Task -
Write out the full listing again, exactly as it stands.

::::::::::

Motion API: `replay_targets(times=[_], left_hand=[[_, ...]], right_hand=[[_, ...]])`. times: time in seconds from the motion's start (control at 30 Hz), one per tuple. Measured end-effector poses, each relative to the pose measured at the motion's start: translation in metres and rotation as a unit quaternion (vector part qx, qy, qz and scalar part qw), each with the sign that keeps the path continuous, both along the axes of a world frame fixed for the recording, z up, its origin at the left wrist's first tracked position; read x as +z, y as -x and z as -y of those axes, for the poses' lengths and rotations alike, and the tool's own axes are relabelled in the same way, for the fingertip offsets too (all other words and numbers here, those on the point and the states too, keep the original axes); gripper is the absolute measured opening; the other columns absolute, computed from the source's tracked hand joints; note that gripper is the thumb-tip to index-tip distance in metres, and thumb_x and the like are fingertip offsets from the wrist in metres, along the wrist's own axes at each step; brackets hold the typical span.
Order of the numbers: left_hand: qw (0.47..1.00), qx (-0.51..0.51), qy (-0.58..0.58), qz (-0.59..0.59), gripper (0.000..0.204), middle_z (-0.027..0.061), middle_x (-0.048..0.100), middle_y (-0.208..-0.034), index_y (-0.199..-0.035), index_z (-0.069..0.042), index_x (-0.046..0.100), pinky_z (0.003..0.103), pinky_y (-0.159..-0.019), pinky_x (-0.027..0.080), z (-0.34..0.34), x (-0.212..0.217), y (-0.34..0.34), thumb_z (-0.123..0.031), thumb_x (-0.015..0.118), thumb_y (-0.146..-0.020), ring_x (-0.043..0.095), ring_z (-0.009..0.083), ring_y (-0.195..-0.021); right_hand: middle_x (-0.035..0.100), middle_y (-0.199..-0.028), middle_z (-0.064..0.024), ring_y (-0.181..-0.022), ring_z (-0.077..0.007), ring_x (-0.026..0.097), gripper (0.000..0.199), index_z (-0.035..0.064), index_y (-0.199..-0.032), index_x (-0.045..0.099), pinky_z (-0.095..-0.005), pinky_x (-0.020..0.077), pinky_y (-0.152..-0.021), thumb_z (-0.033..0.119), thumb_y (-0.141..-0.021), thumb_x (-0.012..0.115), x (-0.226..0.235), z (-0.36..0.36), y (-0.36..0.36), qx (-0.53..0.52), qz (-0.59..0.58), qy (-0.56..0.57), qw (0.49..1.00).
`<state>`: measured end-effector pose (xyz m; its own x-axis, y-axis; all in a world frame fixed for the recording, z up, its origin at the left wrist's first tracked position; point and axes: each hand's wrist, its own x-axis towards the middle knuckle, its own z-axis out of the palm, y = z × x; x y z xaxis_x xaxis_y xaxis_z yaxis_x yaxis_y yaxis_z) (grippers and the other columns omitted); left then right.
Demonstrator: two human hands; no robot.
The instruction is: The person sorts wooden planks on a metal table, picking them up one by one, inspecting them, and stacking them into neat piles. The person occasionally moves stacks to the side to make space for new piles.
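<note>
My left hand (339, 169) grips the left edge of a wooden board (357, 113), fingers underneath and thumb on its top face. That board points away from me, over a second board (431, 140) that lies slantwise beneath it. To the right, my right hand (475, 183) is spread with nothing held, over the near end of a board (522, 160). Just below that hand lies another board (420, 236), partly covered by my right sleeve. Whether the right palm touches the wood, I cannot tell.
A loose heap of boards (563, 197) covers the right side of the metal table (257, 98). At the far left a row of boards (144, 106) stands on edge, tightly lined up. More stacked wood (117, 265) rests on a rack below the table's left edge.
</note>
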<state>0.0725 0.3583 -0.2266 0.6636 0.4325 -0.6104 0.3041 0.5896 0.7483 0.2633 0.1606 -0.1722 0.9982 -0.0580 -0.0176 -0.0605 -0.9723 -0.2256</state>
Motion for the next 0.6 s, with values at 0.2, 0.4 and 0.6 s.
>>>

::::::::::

Written reply -
Motion API: `replay_targets(times=[_], left_hand=[[_, ...]], right_hand=[[_, ...]])`. times: time in seconds from the motion's start (control at 30 Hz), one per tuple. Measured end-effector poses, each relative to the pose measured at the motion's start: translation in metres and rotation as a unit quaternion (vector part qx, qy, qz and scalar part qw), each with the sign that keeps the path continuous, both along the axes of a world frame fixed for the recording, z up, its origin at the left wrist's first tracked position; read x as +z, y as -x and z as -y of those axes, for the poses' lengths and rotations alike, and the tool's own axes are relabelled in the same way, for the fingertip offsets too (all other words and numbers here, those on the point and the states too, keep the original axes); gripper is the absolute measured opening; the other columns absolute, computed from the source's tracked hand joints; note that gripper is the thumb-tip to index-tip distance in metres, and thumb_x and the like are fingertip offsets from the wrist in metres, along the wrist's own axes at each step; brackets hold the typical span.
Order of the numbers: left_hand: qw (0.47..1.00), qx (-0.51..0.51), qy (-0.58..0.58), qz (-0.59..0.59), gripper (0.000..0.204), middle_z (-0.027..0.061), middle_x (-0.048..0.100), middle_y (-0.208..-0.034), index_y (-0.199..-0.035), index_z (-0.069..0.042), index_x (-0.046..0.100), pinky_z (0.003..0.103), pinky_y (-0.159..-0.019), pinky_x (-0.027..0.080), z (-0.34..0.34), x (-0.212..0.217), y (-0.34..0.34), thumb_z (-0.123..0.031), thumb_x (-0.015..0.118), thumb_y (-0.146..-0.020), ring_x (-0.043..0.095), ring_z (-0.009..0.083), ring_y (-0.195..-0.021); right_hand: middle_x (-0.035..0.100), middle_y (-0.199..-0.028), middle_z (-0.064..0.024), ring_y (-0.181..-0.022), ring_z (-0.077..0.007), ring_x (-0.026..0.097), gripper (0.000..0.199), index_z (-0.035..0.064), index_y (-0.199..-0.032), index_x (-0.045..0.099), pinky_z (-0.095..-0.005), pinky_x (-0.020..0.077), pinky_y (-0.152..-0.021), thumb_z (-0.033..0.119), thumb_y (-0.141..-0.021), thumb_x (-0.012..0.115), x (-0.226..0.235), z (-0.36..0.36), y (-0.36..0.36), qx (-0.53..0.52), qz (-0.59..0.58), qy (-0.56..0.57), qw (0.49..1.00).
`<state>`: measured end-effector pose (xyz m; its own x-axis, y-axis; all in a world frame fixed for the recording, z up, its origin at the left wrist's first tracked position; point and axes: each hand's wrist, its own x-axis towards the middle knuckle, its own z-axis out of the palm, y = z × x; x y z xaxis_x xaxis_y xaxis_z yaxis_x yaxis_y yaxis_z) (grippers and the other columns omitted); left then right.
Demonstrator: two human hands; no robot.
The instruction is: The person sorts wooden planks on a metal table, picking them up one by one, inspecting them, and stacking them into neat piles. The person occasionally moves stacks to the side to make space for new piles.
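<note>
My left hand (339, 169) grips the left edge of a wooden board (357, 113), fingers underneath and thumb on its top face. That board points away from me, over a second board (431, 140) that lies slantwise beneath it. To the right, my right hand (475, 183) is spread with nothing held, over the near end of a board (522, 160). Just below that hand lies another board (420, 236), partly covered by my right sleeve. Whether the right palm touches the wood, I cannot tell.
A loose heap of boards (563, 197) covers the right side of the metal table (257, 98). At the far left a row of boards (144, 106) stands on edge, tightly lined up. More stacked wood (117, 265) rests on a rack below the table's left edge.
</note>
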<state>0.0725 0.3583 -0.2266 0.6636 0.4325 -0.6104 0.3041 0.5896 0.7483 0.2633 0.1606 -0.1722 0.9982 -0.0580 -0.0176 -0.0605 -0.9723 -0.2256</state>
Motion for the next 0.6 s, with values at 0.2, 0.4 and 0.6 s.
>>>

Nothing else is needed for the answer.